Cathie Wood, CEO e fondatore di Ark Invest, ha sposato questa filosofia e ha nel suo portafoglio, tra le altre, azioni di Tesla, Zoom e Shopify.

Più in generale, i super-ricchi investono, come detto, nel mercato azionario e una parte dei loro portafogli è composta dagli stessi tipi di società che si possono trovare nel portafoglio dell'investitore al dettaglio.

Hanno posizioni nell'energia, nei beni di consumo di base, nella tecnologia e così via: la differenza più grande è che le loro posizioni sono enormi. Apprezzano l'importanza di titoli stabili e affidabili in grado di offrire una crescita costante e, in alcuni casi, grandi dividendi, ma hanno anche le risorse per raccogliere informazioni e analisi approfondite su asset meno noti e più rischiosi delle Blue Chip, per investire nelle IPO (offerte pubbliche iniziali) di aziende nuove col potenziale per diventare la prossima Apple o Amazon, per acquistare azioni nei mercati emergenti o scommettere su startup promettenti in modi che altri investitori non possono eguagliare.
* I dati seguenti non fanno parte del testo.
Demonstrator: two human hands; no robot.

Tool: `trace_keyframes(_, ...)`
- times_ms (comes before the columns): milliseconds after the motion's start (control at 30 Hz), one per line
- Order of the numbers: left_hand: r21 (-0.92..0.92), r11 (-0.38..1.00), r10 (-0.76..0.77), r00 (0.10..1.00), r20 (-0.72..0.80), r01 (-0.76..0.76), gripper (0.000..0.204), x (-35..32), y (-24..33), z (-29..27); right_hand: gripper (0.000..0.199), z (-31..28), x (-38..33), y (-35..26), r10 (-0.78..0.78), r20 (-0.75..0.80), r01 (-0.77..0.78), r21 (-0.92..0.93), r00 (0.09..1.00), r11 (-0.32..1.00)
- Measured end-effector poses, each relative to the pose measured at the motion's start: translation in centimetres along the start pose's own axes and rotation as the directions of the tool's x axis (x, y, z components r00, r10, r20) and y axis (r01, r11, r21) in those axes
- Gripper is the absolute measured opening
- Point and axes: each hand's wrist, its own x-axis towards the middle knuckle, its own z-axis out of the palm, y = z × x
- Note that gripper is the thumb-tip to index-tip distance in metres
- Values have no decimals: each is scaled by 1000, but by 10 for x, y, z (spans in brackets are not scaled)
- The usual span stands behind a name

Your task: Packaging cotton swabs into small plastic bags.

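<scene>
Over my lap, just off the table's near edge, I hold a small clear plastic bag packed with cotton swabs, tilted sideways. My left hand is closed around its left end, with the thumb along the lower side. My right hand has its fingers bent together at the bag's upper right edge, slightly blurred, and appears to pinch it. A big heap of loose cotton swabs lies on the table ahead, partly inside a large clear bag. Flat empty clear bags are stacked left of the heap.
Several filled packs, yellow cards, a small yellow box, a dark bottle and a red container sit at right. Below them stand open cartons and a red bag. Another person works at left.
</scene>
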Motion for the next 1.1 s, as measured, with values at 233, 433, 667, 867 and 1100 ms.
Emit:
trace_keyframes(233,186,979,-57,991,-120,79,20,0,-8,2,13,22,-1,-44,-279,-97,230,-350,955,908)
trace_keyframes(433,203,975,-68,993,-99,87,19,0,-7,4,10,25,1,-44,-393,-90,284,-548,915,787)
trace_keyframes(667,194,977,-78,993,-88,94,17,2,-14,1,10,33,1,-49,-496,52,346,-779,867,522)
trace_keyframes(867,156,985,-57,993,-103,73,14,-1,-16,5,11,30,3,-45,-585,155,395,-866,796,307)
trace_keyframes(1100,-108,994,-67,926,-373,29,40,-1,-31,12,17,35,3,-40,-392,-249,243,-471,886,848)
Possono investire con relativa tranquillità in metalli preziosi o in altre materie prime come bestiame, diritti minerari e prodotti agricoli, ma anche in beni tangibili meno liquidi, come proprietà commerciali, terreni e progetti di sviluppo, sia per il profitto che garantiscono, sia per la maggiore stabilità che possono fornire per bilanciare le partecipazioni azionarie.
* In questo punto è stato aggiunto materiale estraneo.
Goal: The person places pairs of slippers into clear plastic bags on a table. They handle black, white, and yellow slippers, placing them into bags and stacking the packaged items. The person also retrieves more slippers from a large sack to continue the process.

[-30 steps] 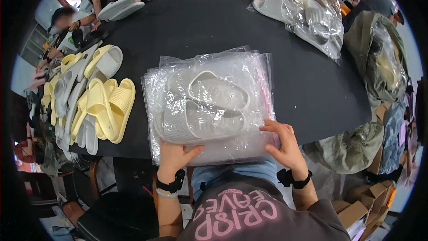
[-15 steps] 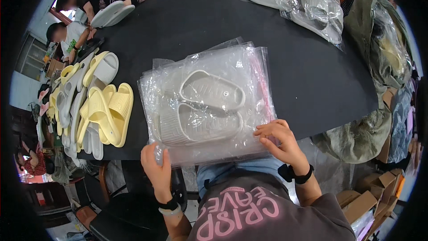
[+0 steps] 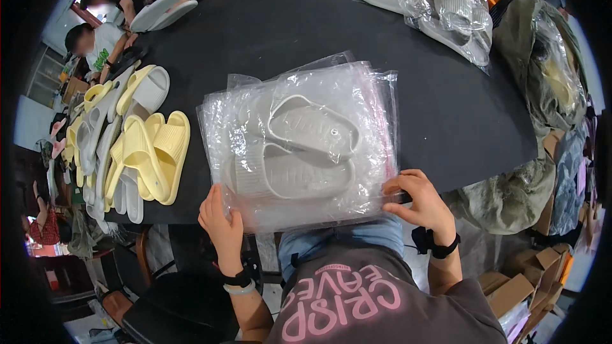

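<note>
A pair of grey slippers lies side by side inside a clear plastic bag, on top of a stack of similar bags. My left hand is closed at the bag's near left corner, thumb and fingers on the plastic. At the near right edge my right hand has its thumb and curled fingers around the bag's side. What lies between the fingertips is partly hidden.
The stack rests on a black table. Yellow slippers and grey slippers stand in rows at the left. Bagged slippers lie at the far right, beside a greenish sack. Several people sit at the far left.
The bag with the grey slippers has shifted a little to the right on the stack. My right hand has moved right with its edge; the left hand stays at the near left corner.
</note>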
Anche i conflitti militari possono essere sfruttati da chi ha le risorse per farlo, e non solo vendendo armi. Basti pensare al boom dell'acquisto di terreni agricoli: l'invasione russa dell'Ucraina ha dimostrato il rischio di fare affidamento su una piccola area per una porzione sproporzionata dell'approvvigionamento alimentare mondiale.

La morale è che i super-ricchi hanno molte più scelte dell’investitore medio. Hanno meno preoccupazioni per la liquidità e possono permettersi di correre alcuni rischi. Ogni tanto, però, piangono anche loro, come è accaduto nel 2022, quando – sempre secondo le rilevazioni di Knight Frank – hanno perso collettivamente oltre 10 trilioni di dollari in totale.

Nel frattempo, per molti, la storia è cambiata circa un anno fa quando l’Artificial Intelligence è diventata mainstream. Chatgpt e i suoi fratelli promettono di creare 15 mila miliardi di PIL globale aggiuntivo e una nuova ondata di milionari e miliardari, e forse anche il primo triliardario. Coming soon.